Legislative Assembly for the ACT: 2006 Week 3 Hansard (28 March) . . Page.. 676..
MS GALLAGHER (continuing):
Work Choices changes are "rather like going back to the old Soviet system of command and control, where every economic decision has to go back to some central authority and get ticked off".
Cheerleaders for the Howard government like Mr Evans have been forced to these admissions because industrial experts and lawyers are in universal agreement: it is impossible to quickly and easily make sense of these changes. The chief executive of the Council of Small Business Organisations of Australia has rightly questioned how small businesses will be able to digest these changes when they were only given a week before the release of the regulations and the commencement of the changes. These changes create a raft of new obligations for business, which include making sense of the rationalisation of awards.
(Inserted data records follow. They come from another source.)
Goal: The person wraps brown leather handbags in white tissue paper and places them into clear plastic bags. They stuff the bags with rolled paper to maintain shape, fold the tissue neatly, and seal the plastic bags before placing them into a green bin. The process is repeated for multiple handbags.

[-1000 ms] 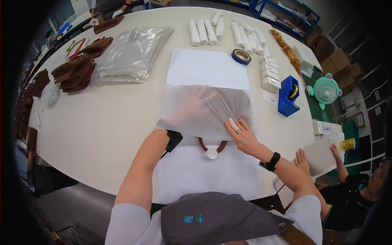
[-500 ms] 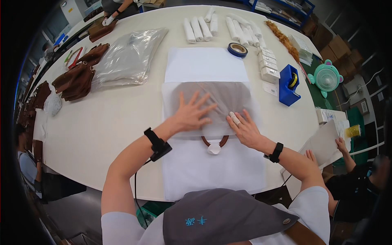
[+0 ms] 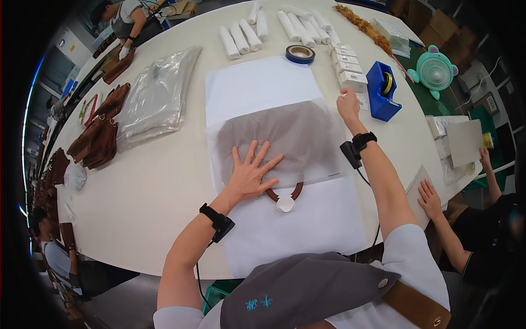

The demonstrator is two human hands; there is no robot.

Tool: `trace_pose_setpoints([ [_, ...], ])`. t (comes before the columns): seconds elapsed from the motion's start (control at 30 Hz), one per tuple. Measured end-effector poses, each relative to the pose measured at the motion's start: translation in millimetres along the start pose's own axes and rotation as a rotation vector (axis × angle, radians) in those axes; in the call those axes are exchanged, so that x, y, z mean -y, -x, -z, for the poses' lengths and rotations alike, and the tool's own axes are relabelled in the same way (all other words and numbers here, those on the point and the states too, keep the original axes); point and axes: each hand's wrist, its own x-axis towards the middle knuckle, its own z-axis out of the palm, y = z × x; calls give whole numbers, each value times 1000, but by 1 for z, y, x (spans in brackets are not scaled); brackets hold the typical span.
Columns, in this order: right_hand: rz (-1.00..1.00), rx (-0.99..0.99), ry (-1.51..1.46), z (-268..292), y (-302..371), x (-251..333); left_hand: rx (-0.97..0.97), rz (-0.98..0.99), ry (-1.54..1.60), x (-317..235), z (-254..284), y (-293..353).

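Observation:
A brown bag with a round handle (image 3: 298, 191) lies inside a frosted translucent sleeve (image 3: 307, 137), on white sheets (image 3: 307, 230) spread over the table. White wrapping covers part of the handle. My left hand (image 3: 249, 172) presses flat on the sleeve, fingers spread. To the right, beyond the sleeve, my right hand (image 3: 348, 107) has its fingers curled together. It is beside a white label card (image 3: 362, 100), just in front of a row of small white boxes (image 3: 352, 81). Whatever its fingertips may hold is hidden.
A blue tape dispenser (image 3: 382, 90) stands right of the boxes, and a tape roll (image 3: 299, 54) lies beyond the sleeve. White rolls (image 3: 239, 37) line the back. Clear plastic bags (image 3: 156, 93) and brown leather bags (image 3: 96, 143) lie left. A co-worker's hand (image 3: 430, 200) holds board at right.
My right hand has left the sleeve and reached forward and right to the small boxes, its fingers now curled. My left hand stays spread on the sleeve, which looks smoother. The view has shifted.

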Motion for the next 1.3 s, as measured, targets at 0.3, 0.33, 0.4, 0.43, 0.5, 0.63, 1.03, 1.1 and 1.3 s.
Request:
trace_pose_setpoints([
  [0.3,322,94,346,66,117,-24,16,24,-36,4,-13,-1],
  [0.33,278,110,272,75,149,-8,-5,33,-39,7,-16,4],
  [0.4,306,157,298,83,217,-12,-66,21,-39,9,-18,4],
  [0.43,385,194,393,79,246,-31,35,44,7,6,-12,0],
  [0.5,423,200,507,69,287,-43,46,45,21,6,-7,1],
  [0.63,657,270,446,73,291,-51,55,46,27,6,-7,-2],
  [1.03,-498,1016,-799,142,313,2,57,62,21,4,-8,2],
  [1.1,-425,965,-1311,137,305,32,50,51,33,3,-6,2],
  [1.3,552,300,-312,75,237,106,28,39,-69,10,-10,2],
])
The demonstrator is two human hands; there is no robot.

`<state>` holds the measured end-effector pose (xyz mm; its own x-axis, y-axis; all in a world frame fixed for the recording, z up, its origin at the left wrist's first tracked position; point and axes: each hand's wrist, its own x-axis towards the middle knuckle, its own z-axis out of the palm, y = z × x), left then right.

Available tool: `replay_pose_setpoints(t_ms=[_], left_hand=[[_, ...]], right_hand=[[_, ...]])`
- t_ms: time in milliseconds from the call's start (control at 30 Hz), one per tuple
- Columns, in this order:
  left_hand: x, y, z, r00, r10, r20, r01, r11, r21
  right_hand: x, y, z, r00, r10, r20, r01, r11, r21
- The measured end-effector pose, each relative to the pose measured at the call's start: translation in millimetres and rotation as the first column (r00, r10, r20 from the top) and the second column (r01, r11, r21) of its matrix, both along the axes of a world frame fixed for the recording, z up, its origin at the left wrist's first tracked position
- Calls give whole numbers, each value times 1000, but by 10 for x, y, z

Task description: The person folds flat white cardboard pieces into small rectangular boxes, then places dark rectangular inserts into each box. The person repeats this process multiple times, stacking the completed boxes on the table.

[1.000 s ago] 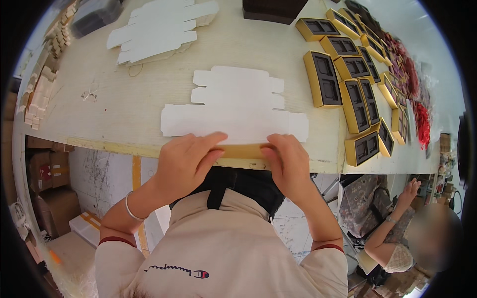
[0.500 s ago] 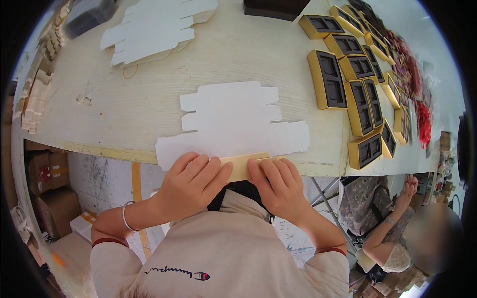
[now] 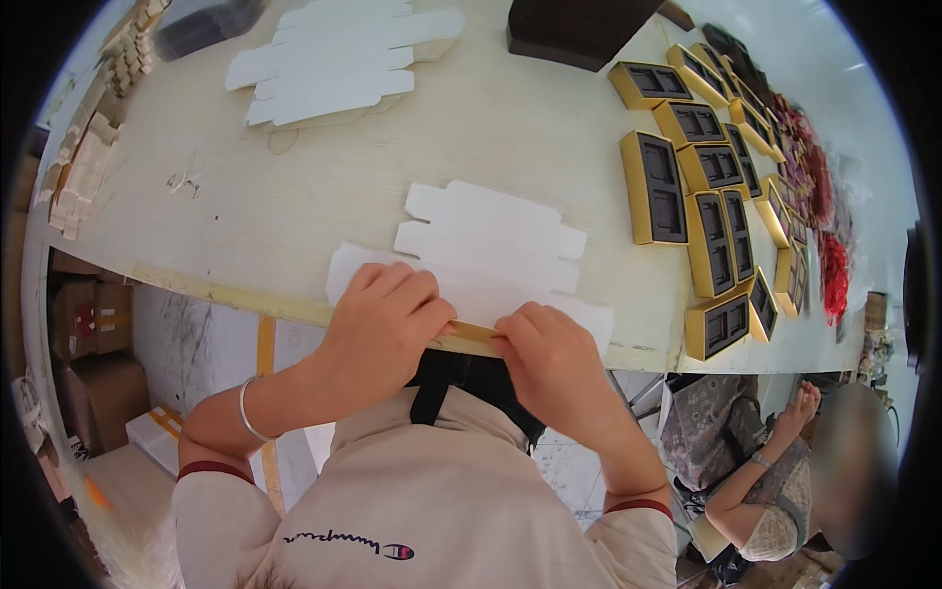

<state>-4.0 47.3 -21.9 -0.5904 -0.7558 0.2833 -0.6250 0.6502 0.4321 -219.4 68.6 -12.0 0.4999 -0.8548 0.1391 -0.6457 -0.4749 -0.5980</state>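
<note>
A flat white cardboard box blank (image 3: 491, 236) with cut tabs lies at the table's near edge, turned slightly askew. Along its near side a gold strip (image 3: 473, 334) shows, seemingly a folded-up flap of the same blank. My left hand (image 3: 385, 324) grips this near edge, its fingers curled over it. My right hand (image 3: 557, 363) pinches the same edge a little to the right, thumb and fingers closed. Both hands cover the ends of the gold strip, so its full length is hidden.
More white blanks (image 3: 324, 64) lie stacked at the far left. Gold boxes with dark inserts (image 3: 654, 187) crowd the right side near red material (image 3: 834, 265). A dark brown box (image 3: 579, 29) stands at the back. A co-worker's hand (image 3: 800, 407) shows at lower right.
The blank has turned clockwise and its near edge is bent further, so less gold shows. Both hands are still on it; the view has shifted slightly.
</note>
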Motion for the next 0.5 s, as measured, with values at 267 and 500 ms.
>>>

Work Choices practically destroys Australia's unique system of awards under which employers and employees could easily determine minimum employee entitlements by reference to a single document. The folly of the Howard government's ideological attack on this system is evidenced by the mess the award review task force finds itself in in attempting to shoehorn the previously well-established and fluid award system into the stagnant "fair pay and conditions standard"created by Work Choices. The discussion paper that accompanied the formation of the task force recognised that any decision made by the task force on how best to deal with this rationalisation is fraught with dangers. Recognising the challenges it faces, Mr Andrews has pushed out its deadline for its interim report until the end of the month. I do not think this will be the last time the timetable needs to be changed back for the work of this task force.
I turn to payslips. The new rules on keeping and drafting a payslip are such that some employers will need to consider completely revising their payroll systems to comply with the legislation. Further, all records must now be retained for a period of seven years.
On interpretation, the boom in productivity and strong growth in the Australian economy, coupled with low unemployment, were due in part to our settled and well-understood industrial relations system. Until the myriad court challenges and precedents under Work Choices are set, employees and employers alike will be in the dark as to what large sections of this legislation actually mean. Such confusion for business will clearly have an impact on the Australian economy. Federal Treasury admitted as much in a briefing note to the Treasurer last year, which suggested productivity increases would be smaller under the Work Choices changes.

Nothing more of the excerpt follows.